EXERCISE DESCRIPTION: Your task is to copy every line of the records below that contains "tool".

(Data extracted from a collection)
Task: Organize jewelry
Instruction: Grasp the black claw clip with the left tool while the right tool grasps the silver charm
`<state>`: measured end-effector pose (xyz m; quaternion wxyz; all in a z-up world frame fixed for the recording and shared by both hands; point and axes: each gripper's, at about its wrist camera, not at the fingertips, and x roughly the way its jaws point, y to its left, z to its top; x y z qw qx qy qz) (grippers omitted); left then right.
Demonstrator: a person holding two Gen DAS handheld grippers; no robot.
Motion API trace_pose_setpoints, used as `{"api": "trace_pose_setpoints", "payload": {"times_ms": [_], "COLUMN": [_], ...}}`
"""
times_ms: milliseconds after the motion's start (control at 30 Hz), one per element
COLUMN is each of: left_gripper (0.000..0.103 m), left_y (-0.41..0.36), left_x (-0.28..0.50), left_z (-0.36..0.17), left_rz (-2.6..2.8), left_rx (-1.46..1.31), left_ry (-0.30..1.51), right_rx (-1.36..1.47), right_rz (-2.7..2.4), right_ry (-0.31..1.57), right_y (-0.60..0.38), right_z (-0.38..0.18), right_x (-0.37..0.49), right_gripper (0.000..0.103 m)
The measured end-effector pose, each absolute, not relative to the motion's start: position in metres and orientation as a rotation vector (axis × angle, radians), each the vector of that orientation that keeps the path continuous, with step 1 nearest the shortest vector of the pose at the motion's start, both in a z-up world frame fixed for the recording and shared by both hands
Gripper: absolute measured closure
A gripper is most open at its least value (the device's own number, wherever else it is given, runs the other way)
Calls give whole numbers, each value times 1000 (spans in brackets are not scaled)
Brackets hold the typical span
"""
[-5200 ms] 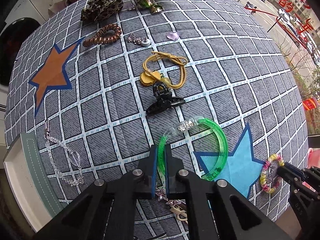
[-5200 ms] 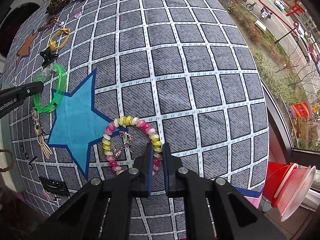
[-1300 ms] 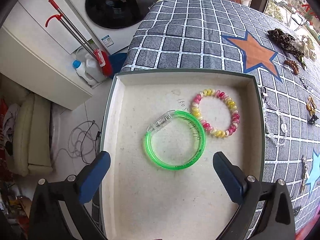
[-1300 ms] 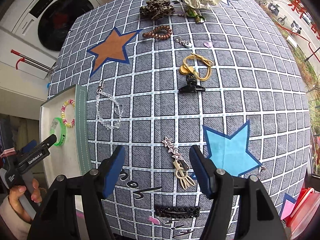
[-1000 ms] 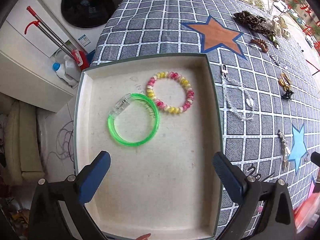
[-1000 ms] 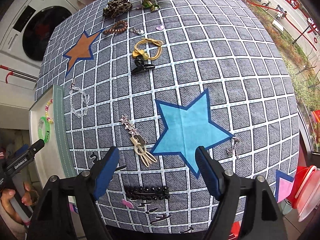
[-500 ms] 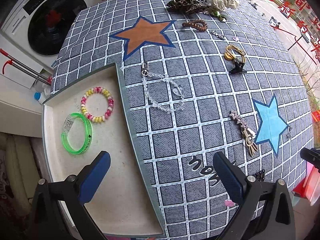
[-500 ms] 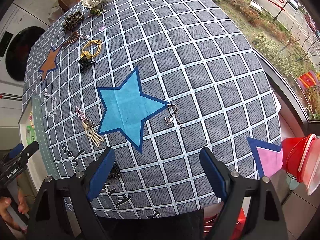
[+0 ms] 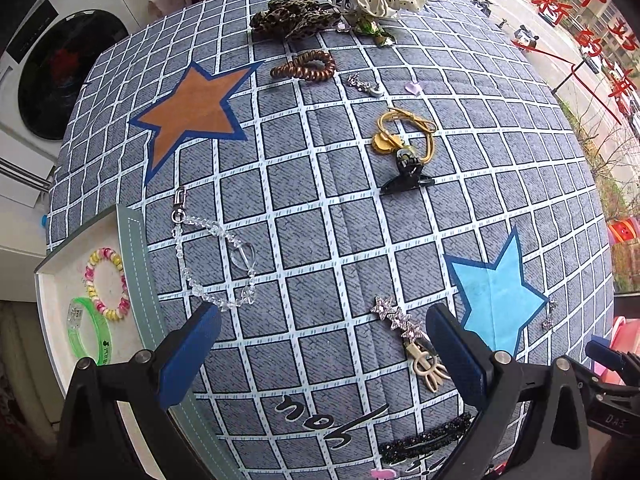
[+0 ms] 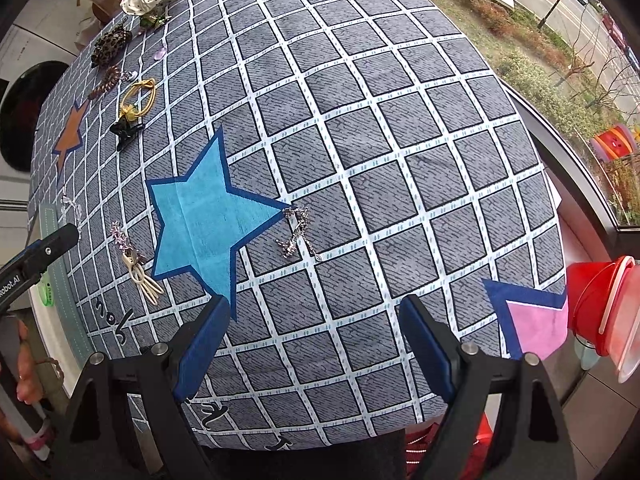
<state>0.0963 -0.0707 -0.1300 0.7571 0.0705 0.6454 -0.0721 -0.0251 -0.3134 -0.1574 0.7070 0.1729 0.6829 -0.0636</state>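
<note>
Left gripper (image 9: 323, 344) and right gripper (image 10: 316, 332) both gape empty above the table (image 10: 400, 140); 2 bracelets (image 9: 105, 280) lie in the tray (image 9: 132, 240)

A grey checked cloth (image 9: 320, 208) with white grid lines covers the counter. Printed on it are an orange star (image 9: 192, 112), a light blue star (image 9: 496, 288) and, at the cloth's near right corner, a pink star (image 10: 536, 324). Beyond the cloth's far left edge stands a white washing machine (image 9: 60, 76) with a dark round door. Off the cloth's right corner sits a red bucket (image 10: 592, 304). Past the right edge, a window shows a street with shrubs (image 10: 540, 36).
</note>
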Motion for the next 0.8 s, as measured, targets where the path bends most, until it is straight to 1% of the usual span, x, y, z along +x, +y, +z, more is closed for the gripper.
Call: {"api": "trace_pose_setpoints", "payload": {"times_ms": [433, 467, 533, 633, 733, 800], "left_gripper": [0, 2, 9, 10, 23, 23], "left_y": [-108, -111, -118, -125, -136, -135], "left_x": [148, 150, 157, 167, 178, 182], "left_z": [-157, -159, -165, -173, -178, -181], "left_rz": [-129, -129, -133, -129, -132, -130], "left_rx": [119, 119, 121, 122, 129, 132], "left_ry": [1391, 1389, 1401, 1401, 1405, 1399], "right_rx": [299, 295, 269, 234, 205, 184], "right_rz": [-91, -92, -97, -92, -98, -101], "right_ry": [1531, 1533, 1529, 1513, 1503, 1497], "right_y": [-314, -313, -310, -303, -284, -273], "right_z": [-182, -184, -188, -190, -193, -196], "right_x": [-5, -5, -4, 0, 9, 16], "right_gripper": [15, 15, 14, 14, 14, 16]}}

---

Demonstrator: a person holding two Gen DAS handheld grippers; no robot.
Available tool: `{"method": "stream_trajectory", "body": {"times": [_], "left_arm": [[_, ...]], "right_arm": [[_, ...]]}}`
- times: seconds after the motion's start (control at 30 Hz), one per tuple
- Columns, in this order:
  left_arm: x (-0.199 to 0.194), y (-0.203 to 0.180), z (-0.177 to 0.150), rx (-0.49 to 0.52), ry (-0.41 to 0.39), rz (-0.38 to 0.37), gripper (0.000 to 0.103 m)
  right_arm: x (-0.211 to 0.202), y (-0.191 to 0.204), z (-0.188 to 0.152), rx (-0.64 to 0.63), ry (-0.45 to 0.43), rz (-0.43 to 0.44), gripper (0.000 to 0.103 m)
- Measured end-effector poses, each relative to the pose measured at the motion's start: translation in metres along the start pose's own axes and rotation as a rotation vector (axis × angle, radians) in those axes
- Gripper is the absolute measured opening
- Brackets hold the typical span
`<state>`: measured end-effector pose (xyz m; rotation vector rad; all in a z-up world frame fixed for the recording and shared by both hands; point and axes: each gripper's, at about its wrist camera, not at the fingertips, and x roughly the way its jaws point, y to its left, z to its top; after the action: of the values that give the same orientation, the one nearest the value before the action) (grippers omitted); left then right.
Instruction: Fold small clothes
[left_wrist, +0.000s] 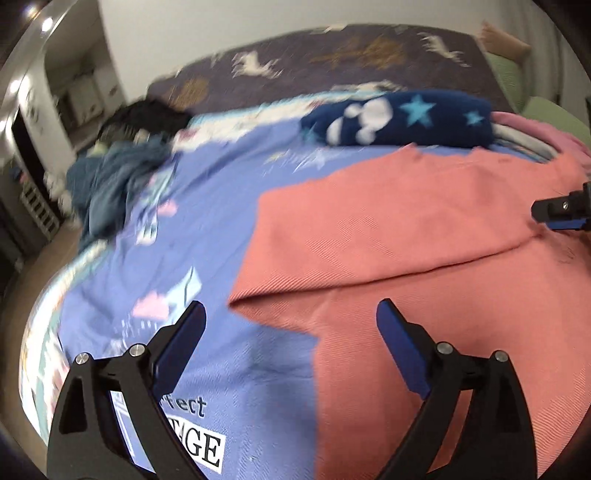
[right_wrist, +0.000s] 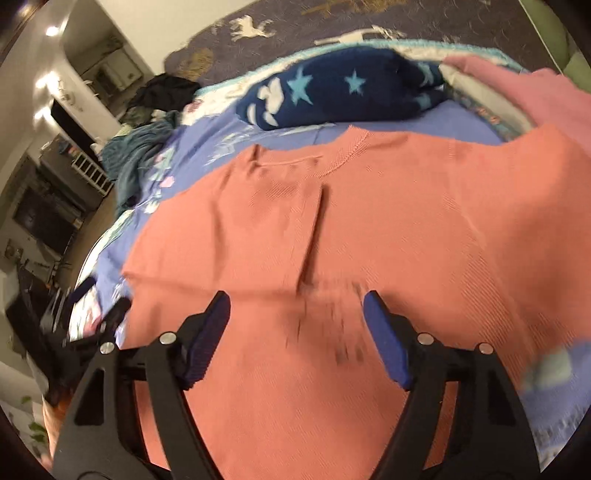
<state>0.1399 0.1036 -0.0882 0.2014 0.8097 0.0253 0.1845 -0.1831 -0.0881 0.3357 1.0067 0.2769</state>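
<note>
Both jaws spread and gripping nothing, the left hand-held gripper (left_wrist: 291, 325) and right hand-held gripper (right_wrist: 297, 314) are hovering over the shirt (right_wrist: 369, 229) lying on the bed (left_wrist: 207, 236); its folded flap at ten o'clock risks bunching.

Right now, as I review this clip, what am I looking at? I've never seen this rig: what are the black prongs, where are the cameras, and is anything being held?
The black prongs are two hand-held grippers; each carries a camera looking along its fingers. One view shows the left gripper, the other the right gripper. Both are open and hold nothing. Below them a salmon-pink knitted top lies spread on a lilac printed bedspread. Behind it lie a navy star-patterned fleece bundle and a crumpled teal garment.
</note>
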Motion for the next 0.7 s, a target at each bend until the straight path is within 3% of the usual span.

FINISHED EXERCISE:
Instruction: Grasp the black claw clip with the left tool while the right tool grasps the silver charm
Available tool: `{"method": "stream_trajectory", "body": {"times": [_], "left_arm": [[_, ...]], "right_arm": [[_, ...]]}}`

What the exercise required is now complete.